Activity
Keep to one stretch of the data below, the lines from the one with "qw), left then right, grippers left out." up to and including the one with "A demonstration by", and return that stretch exactly.

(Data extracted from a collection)
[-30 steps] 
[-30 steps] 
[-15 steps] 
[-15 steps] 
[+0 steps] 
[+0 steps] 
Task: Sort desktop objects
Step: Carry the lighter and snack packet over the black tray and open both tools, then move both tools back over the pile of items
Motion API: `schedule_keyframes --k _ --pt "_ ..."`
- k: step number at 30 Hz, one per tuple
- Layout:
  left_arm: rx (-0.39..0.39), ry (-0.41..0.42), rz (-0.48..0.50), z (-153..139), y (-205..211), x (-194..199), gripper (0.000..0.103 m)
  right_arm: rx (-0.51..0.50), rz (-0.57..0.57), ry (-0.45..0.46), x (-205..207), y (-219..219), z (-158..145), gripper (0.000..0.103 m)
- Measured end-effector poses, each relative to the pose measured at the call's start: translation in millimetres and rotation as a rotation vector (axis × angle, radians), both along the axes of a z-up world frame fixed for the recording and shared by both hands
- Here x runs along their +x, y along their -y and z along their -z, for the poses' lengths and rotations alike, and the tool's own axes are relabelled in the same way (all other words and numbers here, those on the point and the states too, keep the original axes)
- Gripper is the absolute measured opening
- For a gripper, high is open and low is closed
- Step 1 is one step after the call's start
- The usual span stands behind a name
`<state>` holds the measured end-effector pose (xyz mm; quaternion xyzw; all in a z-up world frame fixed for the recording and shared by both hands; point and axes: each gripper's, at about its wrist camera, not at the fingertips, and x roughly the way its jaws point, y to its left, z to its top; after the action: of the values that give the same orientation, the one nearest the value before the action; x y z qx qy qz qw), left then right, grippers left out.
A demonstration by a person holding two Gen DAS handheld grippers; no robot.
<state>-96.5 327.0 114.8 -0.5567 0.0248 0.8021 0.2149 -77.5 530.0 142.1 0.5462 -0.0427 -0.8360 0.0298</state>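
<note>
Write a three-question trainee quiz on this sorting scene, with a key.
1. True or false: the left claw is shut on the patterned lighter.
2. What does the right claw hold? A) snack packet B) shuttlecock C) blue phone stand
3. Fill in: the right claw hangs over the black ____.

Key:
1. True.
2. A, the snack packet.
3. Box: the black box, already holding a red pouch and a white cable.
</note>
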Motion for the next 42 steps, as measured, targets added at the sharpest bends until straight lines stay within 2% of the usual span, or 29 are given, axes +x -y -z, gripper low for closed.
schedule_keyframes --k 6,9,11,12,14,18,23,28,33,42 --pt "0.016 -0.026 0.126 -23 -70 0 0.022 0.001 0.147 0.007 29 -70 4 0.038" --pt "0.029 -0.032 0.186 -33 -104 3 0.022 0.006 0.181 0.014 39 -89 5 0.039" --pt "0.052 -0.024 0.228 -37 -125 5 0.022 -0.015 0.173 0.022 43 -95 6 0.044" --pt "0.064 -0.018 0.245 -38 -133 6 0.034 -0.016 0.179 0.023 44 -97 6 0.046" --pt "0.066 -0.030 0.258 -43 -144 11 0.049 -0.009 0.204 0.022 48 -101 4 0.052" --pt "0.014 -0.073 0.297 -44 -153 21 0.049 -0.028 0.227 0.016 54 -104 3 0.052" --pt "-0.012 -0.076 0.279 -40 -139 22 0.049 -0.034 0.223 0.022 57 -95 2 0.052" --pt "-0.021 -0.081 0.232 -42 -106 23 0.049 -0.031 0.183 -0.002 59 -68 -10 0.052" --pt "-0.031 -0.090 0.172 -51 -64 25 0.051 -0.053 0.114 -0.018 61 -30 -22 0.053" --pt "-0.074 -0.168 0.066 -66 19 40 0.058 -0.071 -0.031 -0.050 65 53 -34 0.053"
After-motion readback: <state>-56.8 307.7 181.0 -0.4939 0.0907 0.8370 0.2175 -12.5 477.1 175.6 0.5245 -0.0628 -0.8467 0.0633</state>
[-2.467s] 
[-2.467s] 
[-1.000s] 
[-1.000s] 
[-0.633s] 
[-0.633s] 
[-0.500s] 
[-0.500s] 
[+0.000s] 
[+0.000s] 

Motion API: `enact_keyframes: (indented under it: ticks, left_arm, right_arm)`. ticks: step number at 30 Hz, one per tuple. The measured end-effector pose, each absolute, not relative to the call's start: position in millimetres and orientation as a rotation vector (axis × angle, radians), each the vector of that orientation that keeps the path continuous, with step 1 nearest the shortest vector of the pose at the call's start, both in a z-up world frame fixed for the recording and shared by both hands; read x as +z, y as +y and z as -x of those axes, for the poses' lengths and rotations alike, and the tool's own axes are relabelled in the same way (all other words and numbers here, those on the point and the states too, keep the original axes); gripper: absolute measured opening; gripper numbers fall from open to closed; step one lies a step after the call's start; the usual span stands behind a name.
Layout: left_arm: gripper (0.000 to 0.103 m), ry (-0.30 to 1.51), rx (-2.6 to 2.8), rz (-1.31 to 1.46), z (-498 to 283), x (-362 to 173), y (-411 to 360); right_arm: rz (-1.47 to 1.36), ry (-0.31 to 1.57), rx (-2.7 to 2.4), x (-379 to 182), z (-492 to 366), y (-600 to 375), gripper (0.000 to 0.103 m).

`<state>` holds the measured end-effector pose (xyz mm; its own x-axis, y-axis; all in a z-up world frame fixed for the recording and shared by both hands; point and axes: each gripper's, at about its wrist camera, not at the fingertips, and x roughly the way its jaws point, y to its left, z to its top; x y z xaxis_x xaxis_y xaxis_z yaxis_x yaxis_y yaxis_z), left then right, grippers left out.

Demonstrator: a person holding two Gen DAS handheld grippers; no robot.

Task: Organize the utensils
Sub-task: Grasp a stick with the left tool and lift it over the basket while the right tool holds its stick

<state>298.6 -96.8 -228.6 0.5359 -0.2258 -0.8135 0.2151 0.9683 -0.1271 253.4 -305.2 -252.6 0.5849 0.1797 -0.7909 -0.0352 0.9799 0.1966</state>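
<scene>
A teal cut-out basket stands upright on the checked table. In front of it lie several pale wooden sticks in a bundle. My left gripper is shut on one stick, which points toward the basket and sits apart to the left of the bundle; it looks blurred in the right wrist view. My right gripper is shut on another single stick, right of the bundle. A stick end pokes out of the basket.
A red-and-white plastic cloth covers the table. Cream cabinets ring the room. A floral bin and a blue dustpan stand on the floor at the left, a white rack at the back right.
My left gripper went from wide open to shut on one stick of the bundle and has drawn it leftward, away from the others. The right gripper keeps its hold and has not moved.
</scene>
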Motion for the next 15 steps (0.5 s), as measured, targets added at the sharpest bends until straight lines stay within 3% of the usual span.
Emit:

Your response
`<state>` holds the measured end-effector pose (xyz mm; quaternion xyzw; all in a z-up world frame fixed for the recording and shared by both hands; point and axes: each gripper's, at about its wrist camera, not at the fingertips, and x roughly the way its jaws point, y to its left, z to its top; after the action: of the values that give the same orientation, the one nearest the value before the action; x y z qx qy qz qw), left then right, grippers left out.
A demonstration by a person holding two Gen DAS handheld grippers; no robot.

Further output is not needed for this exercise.